*AIM OF THE EXERCISE*.
From the first line of the data below through the line holding "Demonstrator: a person", write out each line exactly as it stands.
--- START ---
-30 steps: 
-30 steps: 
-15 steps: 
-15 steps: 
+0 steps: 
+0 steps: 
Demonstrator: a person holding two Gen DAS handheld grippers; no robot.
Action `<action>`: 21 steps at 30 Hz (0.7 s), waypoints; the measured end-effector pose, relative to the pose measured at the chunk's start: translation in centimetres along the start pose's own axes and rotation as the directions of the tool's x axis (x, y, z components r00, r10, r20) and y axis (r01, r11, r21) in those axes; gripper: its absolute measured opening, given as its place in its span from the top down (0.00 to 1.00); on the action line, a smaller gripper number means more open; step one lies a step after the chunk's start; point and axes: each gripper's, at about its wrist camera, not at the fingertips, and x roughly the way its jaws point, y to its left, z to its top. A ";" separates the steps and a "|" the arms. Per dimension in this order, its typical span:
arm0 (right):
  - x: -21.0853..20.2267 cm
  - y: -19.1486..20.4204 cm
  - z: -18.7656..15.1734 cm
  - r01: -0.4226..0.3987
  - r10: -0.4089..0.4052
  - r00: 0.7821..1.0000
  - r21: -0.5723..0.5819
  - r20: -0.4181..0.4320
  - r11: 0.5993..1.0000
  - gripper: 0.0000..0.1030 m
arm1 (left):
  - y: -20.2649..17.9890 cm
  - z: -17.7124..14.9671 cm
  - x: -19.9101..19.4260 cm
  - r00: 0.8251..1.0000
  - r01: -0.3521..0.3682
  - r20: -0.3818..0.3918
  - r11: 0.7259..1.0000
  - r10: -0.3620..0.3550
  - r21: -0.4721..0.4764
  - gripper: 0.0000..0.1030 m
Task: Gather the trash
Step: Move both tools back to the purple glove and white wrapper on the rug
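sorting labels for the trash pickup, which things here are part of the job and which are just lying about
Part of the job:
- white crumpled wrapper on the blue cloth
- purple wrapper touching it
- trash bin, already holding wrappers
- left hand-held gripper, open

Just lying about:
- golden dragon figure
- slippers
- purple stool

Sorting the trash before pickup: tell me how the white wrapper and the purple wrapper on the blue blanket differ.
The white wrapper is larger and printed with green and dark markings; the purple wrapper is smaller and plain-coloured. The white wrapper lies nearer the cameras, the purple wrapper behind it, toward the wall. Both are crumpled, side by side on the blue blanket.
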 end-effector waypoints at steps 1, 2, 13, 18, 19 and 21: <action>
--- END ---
*TASK SOLUTION*.
-30 steps: 
-30 steps: 
-15 steps: 
-15 steps: 
+0 steps: 
+0 steps: 
Demonstrator: a person holding two Gen DAS handheld grippers; no robot.

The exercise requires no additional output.